If Clark indeed saw every snap the Vikings offense ran Sunday, then he saw them run … and run … and run … and run.

Led by No. 1 back Dalvin Cook’s 21 carries for 111 yards and two touchdowns, and with rookie Alexander Mattison chipping in 39 yards on nine carries, Vikings quarterback Kirk Cousins threw just 10 passes.

Yes, 10.

“It’s crazy to see how they switched from last year,” Packers inside linebacker Blake Martinez said as the Packers turned their attention to Sunday’s matchup with the Vikings at Lambeau Field. “I feel like last year they passed the ball a ton.”

Martinez’s memory wasn’t failing him. In the teams’ 29-29 tie in Week 2 last year, the Vikings’ running backs ran the ball just 14 times while Cousins dropped back 52 times, throwing 48 passes, absorbing two sacks and running twice for 5 yards.

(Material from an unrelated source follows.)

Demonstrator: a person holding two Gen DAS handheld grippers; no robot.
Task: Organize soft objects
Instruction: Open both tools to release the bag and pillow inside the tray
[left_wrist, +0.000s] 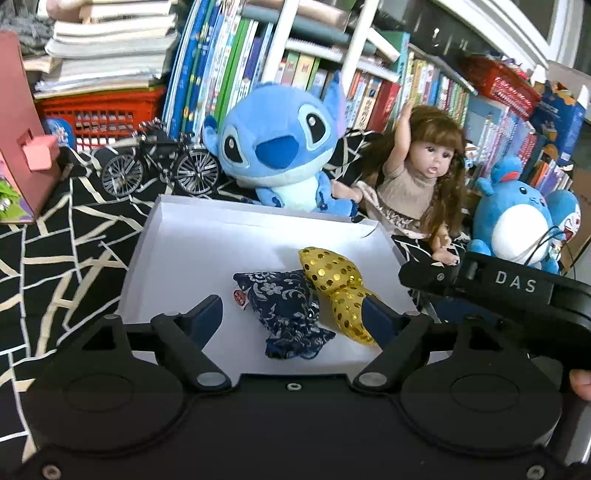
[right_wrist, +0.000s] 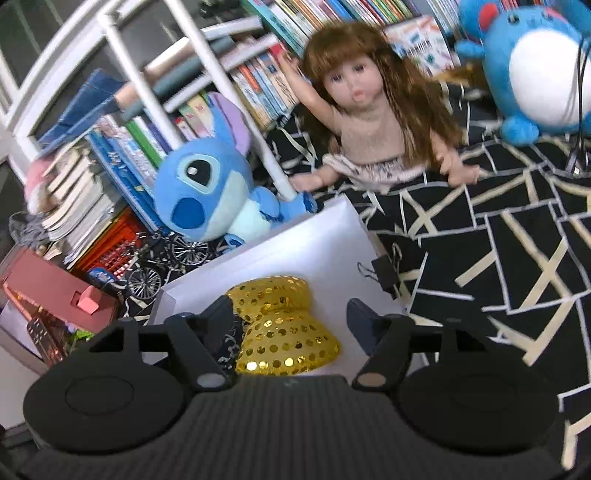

The Vikings’ game plan figures to be somewhere in between on Sunday, but clearly Cook will be a focal point of the offense. After a torn ACL ended his rookie season after four games in 2017, he battled a myriad of injuries last season and finished the year with 133 carries for 615 yards and two touchdowns and 40 receptions for 305 yards and two more TDs.

It’s clear that Vikings coach Mike Zimmer wants to run the ball often and effectively this season, to reduce the pressure on Cousins and star wide receivers Adam Thielen and Stefon Diggs.

“We know that (running the ball) is the strength of our team,” Thielen said Sunday. “We know we have one of the best running backs in the NFL, if not the best, and we know we have an offensive line that can ground and pound. We have to keep doing those things because that’s what Coach Zimmer wants our identity to be — and that’s what we’re going to make it.”

It will be interesting to see how the Packers defend the Vikings’ run-first approach, since they essentially played with only one inside linebacker – Martinez – in Thursday night’s 10-3 win over the Chicago Bears at Soldier Field. They used 3-3-5 alignment with safety Raven Greene serving as a hybrid inside linebacker/safety.

The team acquired inside linebacker B.J. Goodson in a trade with the New York Giants last week, but he wasn’t up to speed with the defense to the point where he could contribute on that side of the ball. This week, though, Goodson’s services might be needed against Cook.

“He’s a great back, a great player,” Martinez said of Cook. “I think he has the ability to do an all-around back type thing, where he’s able to go out of the backfield and make plays. He’s agile, quick, strong, everything you think of in a good back. And he still was able to break those tackles to find those extra yards.”